Compensation Setting Process
The Compensation Committee annually determines the extent of our award grants. In making such determinations, the Compensation Committee reviews and considers (1) recommendations of our manager, (2) industry and market conditions and the Company’s future objectives and challenges, (3) advice from its independent consultant and (4) compensation structure and amounts by comparable companies. The Compensation Committee believes the grants of equity awards for fiscal year 2006 are reasonable, appropriate and consistent with the Company’s compensation philosophy and principles.

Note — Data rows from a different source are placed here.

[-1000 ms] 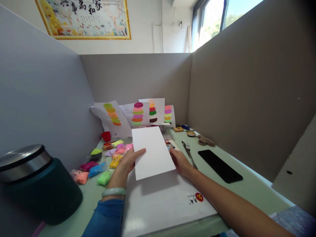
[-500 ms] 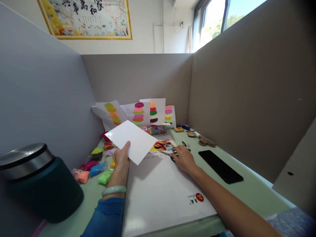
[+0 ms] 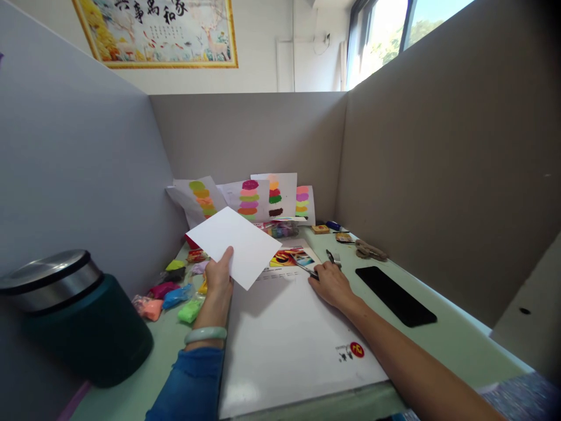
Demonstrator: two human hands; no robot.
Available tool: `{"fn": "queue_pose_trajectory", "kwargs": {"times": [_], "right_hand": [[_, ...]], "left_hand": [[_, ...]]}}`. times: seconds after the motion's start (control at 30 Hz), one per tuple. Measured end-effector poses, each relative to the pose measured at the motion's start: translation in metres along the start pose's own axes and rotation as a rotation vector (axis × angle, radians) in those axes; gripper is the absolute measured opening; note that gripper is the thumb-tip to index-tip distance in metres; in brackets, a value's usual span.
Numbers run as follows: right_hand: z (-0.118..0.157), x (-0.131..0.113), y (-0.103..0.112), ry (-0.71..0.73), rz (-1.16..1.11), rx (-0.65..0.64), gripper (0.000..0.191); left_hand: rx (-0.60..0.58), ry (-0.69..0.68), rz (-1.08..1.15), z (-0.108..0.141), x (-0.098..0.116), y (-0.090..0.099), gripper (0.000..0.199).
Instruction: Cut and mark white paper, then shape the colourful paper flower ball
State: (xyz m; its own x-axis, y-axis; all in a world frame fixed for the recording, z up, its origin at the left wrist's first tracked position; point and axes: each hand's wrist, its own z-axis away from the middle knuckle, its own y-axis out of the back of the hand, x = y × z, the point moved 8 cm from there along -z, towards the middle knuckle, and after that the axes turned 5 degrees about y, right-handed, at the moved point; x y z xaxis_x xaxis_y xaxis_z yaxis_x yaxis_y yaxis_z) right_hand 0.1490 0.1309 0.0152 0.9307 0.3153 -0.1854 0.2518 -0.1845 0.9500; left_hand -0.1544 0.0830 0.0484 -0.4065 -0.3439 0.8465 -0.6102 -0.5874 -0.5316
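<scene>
My left hand (image 3: 220, 275) pinches a white sheet of paper (image 3: 234, 245) at its lower edge, thumb on top, and holds it tilted above the board. My right hand (image 3: 331, 285) rests at the right edge of a white board (image 3: 280, 345), fingers closed around the dark handles of a pair of scissors (image 3: 308, 270). The blades point left and away, over a printed colour picture (image 3: 284, 258). A fork (image 3: 337, 261) lies just beyond my right fingers, beside another dark-handled item that I cannot make out.
Bagged coloured clay (image 3: 177, 296) lies left of the board. A large green flask (image 3: 83, 327) stands at the near left. On the right are a black flat slab (image 3: 394, 295) and a brown bundle (image 3: 370, 250). Painted sheets (image 3: 258, 199) lean at the back; partitions (image 3: 245, 128) enclose the desk.
My right hand has shifted slightly to the right, and the scissors have moved with it and turned a little. The paper stays in my left hand. The view has shifted slightly.
</scene>
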Motion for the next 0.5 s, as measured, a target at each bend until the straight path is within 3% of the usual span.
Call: {"fn": "queue_pose_trajectory", "kwargs": {"times": [0.13,0.3,0.37,0.43,0.5], "right_hand": [[0.011,-0.018,0.0,0.053,0.033,-0.037,0.034],[0.039,-0.075,0.012,0.369,-0.184,-0.118,0.03],[0.04,-0.07,0.023,0.336,-0.182,-0.076,0.033],[0.035,-0.048,0.028,0.221,-0.075,-0.033,0.033],[0.03,-0.023,0.022,0.113,0.054,-0.084,0.032]], "left_hand": [[-0.003,-0.037,0.034,0.004,0.008,-0.003,0.021],[-0.069,-0.057,0.077,0.016,0.029,-0.015,0.023],[-0.126,-0.057,0.083,0.024,0.041,-0.022,0.022],[-0.172,-0.066,0.097,0.032,0.055,-0.027,0.022],[-0.194,-0.09,0.121,0.041,0.07,-0.029,0.022]]}}
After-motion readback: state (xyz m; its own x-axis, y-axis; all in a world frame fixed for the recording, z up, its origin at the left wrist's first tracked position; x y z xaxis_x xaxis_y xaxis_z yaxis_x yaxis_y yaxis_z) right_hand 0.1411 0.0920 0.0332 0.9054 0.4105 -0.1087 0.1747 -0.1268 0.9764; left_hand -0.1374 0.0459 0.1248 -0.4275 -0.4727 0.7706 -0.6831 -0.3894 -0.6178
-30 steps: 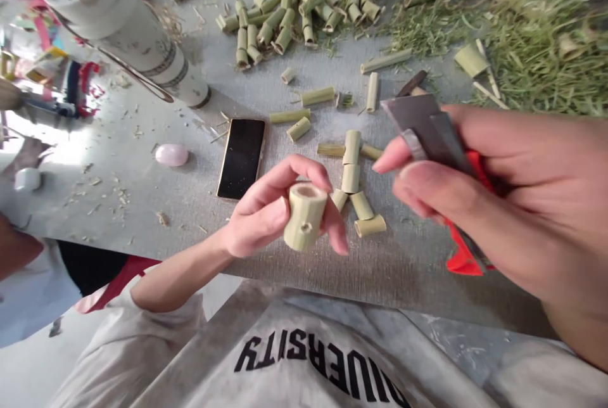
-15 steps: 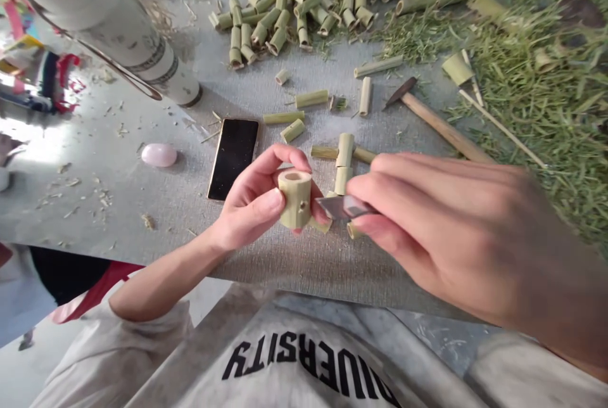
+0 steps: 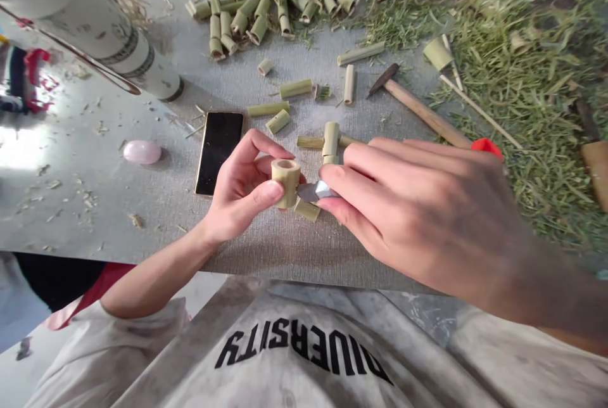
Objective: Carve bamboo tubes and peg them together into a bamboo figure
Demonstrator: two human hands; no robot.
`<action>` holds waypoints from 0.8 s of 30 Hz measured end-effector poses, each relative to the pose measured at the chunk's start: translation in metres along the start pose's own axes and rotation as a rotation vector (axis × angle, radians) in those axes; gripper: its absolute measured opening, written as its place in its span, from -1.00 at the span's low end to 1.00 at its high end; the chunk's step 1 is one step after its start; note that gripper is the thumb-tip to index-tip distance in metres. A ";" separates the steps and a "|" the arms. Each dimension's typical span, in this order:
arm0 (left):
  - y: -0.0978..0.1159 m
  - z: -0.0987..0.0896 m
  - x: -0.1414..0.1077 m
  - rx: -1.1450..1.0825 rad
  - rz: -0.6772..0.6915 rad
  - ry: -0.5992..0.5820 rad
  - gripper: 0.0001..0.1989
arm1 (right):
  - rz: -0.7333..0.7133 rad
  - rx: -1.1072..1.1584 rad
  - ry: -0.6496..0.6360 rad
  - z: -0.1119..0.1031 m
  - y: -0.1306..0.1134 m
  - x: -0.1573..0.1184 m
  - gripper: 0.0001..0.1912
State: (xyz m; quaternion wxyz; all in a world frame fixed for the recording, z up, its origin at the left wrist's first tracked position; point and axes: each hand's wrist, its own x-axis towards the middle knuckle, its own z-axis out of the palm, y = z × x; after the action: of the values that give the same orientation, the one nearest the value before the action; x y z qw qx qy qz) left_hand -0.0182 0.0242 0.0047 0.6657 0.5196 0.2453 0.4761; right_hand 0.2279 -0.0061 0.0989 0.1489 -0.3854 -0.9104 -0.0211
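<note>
A short hollow bamboo piece (image 3: 285,185) stands upright between the thumb and fingers of my left hand (image 3: 244,189), its open end facing up. My right hand (image 3: 403,205) is closed around a knife (image 3: 314,191), whose grey blade points left. The blade tip meets the right side of the bamboo piece, where the hole is hidden. Beneath my hands lies another cut bamboo piece (image 3: 307,210). Just beyond my right hand, a joined bamboo figure (image 3: 330,140) rests on the table, partly covered by that hand.
On the table (image 3: 180,243) are a black phone (image 3: 219,153), a pink oval object (image 3: 142,152) and a tall white bottle (image 3: 118,34). A hammer (image 3: 422,108) lies beyond my right hand. Bamboo pieces (image 3: 247,15) are heaped at the back, with green shavings (image 3: 498,78) at right.
The knife tip has moved in against the bamboo piece, where a small gap and a side hole showed before. The view has shifted, and a red object now shows behind my right hand.
</note>
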 end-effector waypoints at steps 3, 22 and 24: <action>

Long-Term Equity Incentives
In 2004, our stockholders approved our current, existing incentive plan. Pursuant to the provisions of the incentive plan, our Compensation Committee has the authority to (i) administer the incentive plan, (ii) interpret the incentive plan and (iii) grant stock options, stock appreciation rights, restricted stock, performance awards or other stock or performance-based awards to our manager, non-officer directors, consultants, our executive officers and other personnel.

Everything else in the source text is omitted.